HBO have always been on the forefront of exciting new TV ventures and their latest project, Westworld, is no exception. Based on Michael Crichton's 1973 film of the same name, the series is set in a dystopian theme park wherein the android "hosts" that are designed to amuse the paying customers gradually become sentient. The series also features an all star cast including Evan Rachel-Wood, James Marsden, Thandie Newton and Sir Anthony Hopkins.

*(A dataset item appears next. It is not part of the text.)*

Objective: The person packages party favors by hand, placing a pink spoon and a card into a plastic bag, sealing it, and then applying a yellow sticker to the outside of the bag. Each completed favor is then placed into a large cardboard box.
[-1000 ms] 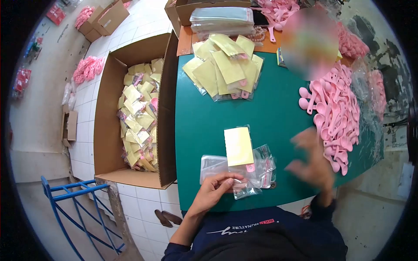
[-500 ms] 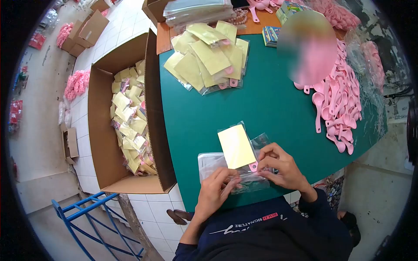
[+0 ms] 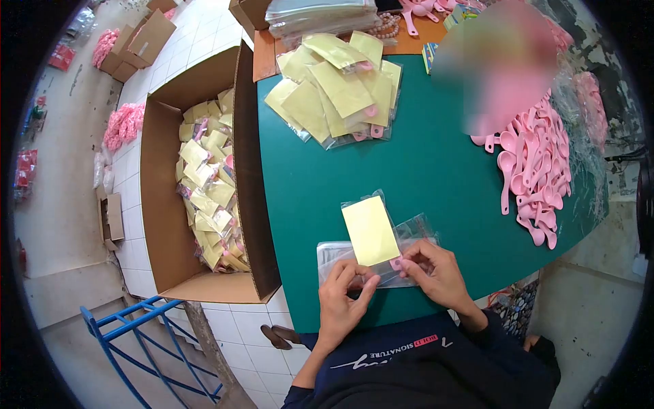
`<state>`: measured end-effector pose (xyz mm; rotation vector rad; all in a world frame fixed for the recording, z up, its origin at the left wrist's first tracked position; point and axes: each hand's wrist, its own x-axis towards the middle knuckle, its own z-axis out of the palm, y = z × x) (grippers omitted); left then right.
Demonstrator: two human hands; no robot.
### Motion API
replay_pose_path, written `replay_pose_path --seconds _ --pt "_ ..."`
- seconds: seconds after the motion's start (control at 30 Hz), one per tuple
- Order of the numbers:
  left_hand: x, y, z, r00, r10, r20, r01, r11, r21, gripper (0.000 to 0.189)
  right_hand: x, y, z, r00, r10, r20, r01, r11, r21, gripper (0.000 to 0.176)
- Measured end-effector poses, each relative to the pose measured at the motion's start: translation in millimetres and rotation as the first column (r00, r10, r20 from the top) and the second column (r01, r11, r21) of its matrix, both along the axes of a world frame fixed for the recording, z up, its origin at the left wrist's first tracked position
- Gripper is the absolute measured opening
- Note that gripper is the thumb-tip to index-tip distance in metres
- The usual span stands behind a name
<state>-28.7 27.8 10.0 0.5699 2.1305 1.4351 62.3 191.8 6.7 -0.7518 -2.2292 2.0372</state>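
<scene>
A clear plastic bag holding a pale yellow card lies at the table's near side, over a stack of flat clear bags. The holed handle end of a pink spoon shows below the card's lower right corner; the rest of it is hidden. My left hand is closed at the bag's lower edge, thumb and index fingertip together on the film. At the handle end, my right hand pinches the bag's lower right edge.
Several packed bags with yellow cards are heaped on the green table. Loose pink spoons lie to the right. A cardboard box full of packets stands left, near a blue metal frame. A blurred patch covers the upper right.
The loose film hanging below the card is now drawn in, no longer spread toward the table edge. Both hands have shifted slightly; the carded bag stays almost in place.
</scene>
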Motion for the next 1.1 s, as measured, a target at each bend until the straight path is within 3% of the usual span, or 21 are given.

Speaking of why she chose this as her pick of 2016, Lisa Veiber from Southampton said: "Westworld is THE TV show of 2016. It calls upon everything from Shakespearean quotes to a decadent robotic world. You can feel the deep thought that has been put into the plot. It even has references to our musical era with great covers of 'Back to Black' and 'Black Hole Sun' on a saloon's piano."

2. Game of Thrones (HBO)

It may have started five years ago, but Game of Thrones is still going strong - and you'll be pleased to hear that Winter has finally come. The sixth season of the HBO fantasy series based on George R.R. Martin's A Song of Ice and Fire series has moved the plot along considerably, putting all the pawns in place for an epic (and still entirely unknown) climax. 

Speaking of why she chose this as her pick of 2016, Harley Rae at UCL said: "Game of Thrones is always awesome, but this season had what might be the biggest, most shocking and unexpected twist of any TV show ever - the origin of Hodor's name. It's heartbreaking, but also absolute genius, and was executed perfectly."

1. Stranger Things (Netflix)

Honestly, was our number one pick ever going to be anything else?? The series that swept the world up in it's gloriously nostalgic clutches, Stranger Things is undoubtedly THE show of 2016. Set in the 1980s in a small suburban town, the series followed a community as they attempt to come to terms with the mysterious disappearance of a local boy. The series featured some excellent performances from Winona Ryder, David Harbour and its intensely likeable young cast.

Speaking of why she chose this as her pick of 2016, Borislava Todorova said: "I liked it because it was just the right type of nostalgia flick, effortlessly combined with constructive tropes from modern TV-making, such as the tendency to create more three-dimensional characters. The cast is interesting and talented, and in a sense the show is more 80's than actual 80's movies are."